In a letter it sent to athenahealth’s board of directors, Elliott Management acknowledged it’s had “constructive” conversations with management following its acquisition of about 9% of the company, but said that athenahealth’s lack of operational progress and its tepid stock-price performance have been “frustrating.”
In explaining why it wants to acquire athenahealth, it cited a litany of reasons, including:
- Executive turnover
- Operating ineffectiveness
- Product execution failures
- Strategy execution failures
- Forecasting and guidance failures
Elliott has a point about athenahealth’s operating effectiveness. In most businesses, operating margin expands as sales grow because revenue increases get leveraged against fixed costs. At athenahealth, that hasn’t been the case. Despite rising sales, its operating margin has declined to 14% in 2017 from 17% in 2011.
Given that the company’s gone through five CFOs in four years, there’s also some validity to Elliott Management’s concern about turnover in the C-suite.
However, its other criticisms — of the company’s products, strategy, forecasting, and price performance — may not be as warranted. After all, athenahealth’s products are still delivering double-digit revenue growth, and that’s something that competitor Cerner Corp. can’t claim. It also shouldn’t be ignored that athenahealth’s trailing-12-month net income has gone from less than $0 to $86 million, that its earnings per share have increased from less than $0 to $2.10, or that the company’s share price has increased from $20 to $150 since 2010.
It takes time
A good argument could be made for athenahealth going private or becoming part of another company, though. As a publicly traded company, it’s obligated to make decisions that are in the interest of its investors, and sometimes that obligation can conflict with the long-term thinking of visionaries like Bush.

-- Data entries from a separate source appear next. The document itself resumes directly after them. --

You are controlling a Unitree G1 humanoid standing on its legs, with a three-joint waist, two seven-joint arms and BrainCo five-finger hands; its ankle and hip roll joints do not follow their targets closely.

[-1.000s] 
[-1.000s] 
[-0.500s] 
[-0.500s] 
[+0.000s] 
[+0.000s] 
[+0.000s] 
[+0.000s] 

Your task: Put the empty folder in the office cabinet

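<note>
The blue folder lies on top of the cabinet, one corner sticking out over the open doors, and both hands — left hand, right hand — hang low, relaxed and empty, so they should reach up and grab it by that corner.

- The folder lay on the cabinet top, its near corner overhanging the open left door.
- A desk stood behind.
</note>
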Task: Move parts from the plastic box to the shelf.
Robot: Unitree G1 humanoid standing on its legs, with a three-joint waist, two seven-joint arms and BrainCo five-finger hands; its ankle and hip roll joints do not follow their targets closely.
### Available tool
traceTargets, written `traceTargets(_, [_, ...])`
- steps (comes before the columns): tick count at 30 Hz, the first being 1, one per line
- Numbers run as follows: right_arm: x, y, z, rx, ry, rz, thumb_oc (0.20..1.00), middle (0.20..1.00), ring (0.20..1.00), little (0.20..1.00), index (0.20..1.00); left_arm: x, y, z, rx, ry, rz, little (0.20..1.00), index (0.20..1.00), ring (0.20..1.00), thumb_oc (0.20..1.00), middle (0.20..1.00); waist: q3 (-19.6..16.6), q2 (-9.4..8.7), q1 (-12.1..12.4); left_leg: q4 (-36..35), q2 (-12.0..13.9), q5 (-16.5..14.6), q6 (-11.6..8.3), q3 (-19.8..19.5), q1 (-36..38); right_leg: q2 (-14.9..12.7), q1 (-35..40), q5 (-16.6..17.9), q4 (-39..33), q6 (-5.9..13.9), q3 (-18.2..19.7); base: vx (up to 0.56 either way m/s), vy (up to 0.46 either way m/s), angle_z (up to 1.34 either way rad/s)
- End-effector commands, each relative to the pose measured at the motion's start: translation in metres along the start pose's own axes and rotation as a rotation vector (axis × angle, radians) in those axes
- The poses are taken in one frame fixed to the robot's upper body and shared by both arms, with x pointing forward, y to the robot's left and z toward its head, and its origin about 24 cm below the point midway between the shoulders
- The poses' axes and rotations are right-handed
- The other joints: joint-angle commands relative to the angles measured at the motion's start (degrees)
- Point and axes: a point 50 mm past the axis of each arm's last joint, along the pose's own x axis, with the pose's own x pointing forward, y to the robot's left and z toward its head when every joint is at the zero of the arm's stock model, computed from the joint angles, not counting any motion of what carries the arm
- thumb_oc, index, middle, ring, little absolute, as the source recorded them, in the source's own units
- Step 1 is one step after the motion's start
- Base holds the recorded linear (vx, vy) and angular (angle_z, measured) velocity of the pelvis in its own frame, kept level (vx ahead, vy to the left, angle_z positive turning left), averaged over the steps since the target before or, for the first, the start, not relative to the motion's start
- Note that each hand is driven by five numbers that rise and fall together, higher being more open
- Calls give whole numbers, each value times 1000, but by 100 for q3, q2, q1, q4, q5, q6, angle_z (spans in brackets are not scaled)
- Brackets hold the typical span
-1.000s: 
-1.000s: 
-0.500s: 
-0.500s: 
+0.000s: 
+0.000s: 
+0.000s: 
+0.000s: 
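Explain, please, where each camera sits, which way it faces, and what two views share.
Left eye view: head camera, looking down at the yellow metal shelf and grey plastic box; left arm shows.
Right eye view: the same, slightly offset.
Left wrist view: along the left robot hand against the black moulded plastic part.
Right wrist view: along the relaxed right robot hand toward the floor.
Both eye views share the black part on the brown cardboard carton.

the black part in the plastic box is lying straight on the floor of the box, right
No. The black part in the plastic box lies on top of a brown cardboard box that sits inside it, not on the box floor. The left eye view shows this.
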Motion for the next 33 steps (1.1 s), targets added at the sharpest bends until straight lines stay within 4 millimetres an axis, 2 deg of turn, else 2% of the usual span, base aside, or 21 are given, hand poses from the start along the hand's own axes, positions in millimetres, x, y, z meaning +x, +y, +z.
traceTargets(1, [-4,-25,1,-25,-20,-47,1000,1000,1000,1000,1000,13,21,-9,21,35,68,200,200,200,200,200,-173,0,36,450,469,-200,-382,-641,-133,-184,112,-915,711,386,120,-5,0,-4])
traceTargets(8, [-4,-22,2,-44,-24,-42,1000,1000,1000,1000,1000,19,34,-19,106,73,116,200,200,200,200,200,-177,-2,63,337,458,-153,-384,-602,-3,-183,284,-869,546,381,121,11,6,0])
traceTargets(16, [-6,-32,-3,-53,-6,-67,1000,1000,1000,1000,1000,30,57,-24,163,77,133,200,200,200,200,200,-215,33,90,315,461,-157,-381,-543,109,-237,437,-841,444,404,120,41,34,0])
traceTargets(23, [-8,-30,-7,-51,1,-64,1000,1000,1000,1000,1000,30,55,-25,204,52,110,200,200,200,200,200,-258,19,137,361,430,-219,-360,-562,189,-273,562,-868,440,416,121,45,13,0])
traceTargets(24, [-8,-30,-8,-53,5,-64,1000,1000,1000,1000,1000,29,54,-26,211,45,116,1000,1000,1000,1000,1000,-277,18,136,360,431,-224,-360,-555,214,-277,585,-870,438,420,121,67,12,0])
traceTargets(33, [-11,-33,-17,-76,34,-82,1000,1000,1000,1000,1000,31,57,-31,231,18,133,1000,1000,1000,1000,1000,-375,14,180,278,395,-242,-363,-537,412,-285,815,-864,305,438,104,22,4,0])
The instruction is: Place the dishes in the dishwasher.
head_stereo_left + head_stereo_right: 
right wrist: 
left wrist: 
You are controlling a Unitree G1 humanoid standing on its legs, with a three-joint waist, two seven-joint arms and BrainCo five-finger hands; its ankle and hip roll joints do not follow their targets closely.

I suspect that Elliott is making its buyout offer public because Bush and athenahealth’s board want to stay on the course they’ve already set. But perhaps they’d be more willing to consider an offer from another company with deep pockets and a willingness to focus more on Bush’s vision than on short-term operating metrics.
For example, Berkshire Hathaway (NYSE: BRK-A) (NYSE: BRK-B), JPMorgan Chase (NYSE: JPM), and Amazon.com (NASDAQ: AMZN) are hunting for a visionary CEO for their healthcare initiative. The three companies are teaming up to reinvent healthcare, to improve outcomes and cut costs. Warren Buffett recently told investors that getting the right CEO in place for this initiative is critical, and arguably, Bush has the chops to succeed in that role.
It’s also possible that Apple (NASDAQ: AAPL) would be interested in acquiring athenahealth. It’s making a big push into healthcare, and in January it announced that athenahealth and health-records giant Epic had agreed to allow patients to store and access their health records in Apple’s Health app. Buying athenahealth outright could accelerate its efforts to become more deeply entrenched in the sector, particularly with primary-care doctors, so Wall Street analysts speculated last summer that Apple and athenahealth could be a good fit.
What’s next for investors
Elliott said in its letter that it could be willing to offer even more cash to get a deal done, if it’s allowed to review the company more thoroughly. That statement alone makes it seem the $160 figure is a starting point, rather than a final offer. Elliott also disclosed in its letter that other companies have kicked athenahealth’s tires in the past; the letter could be designed to bring those other companies back to the table.
Overall, you shouldn’t buy or sell any stock solely because of mergers-and-acquisitions chatter. Instead, focus on the company’s business and its market potential. In this case, athenahealth is a disruptive growth company that’s winning share in a huge industry. So adding it to your portfolio, regardless of whether a deal gets made, could be smart.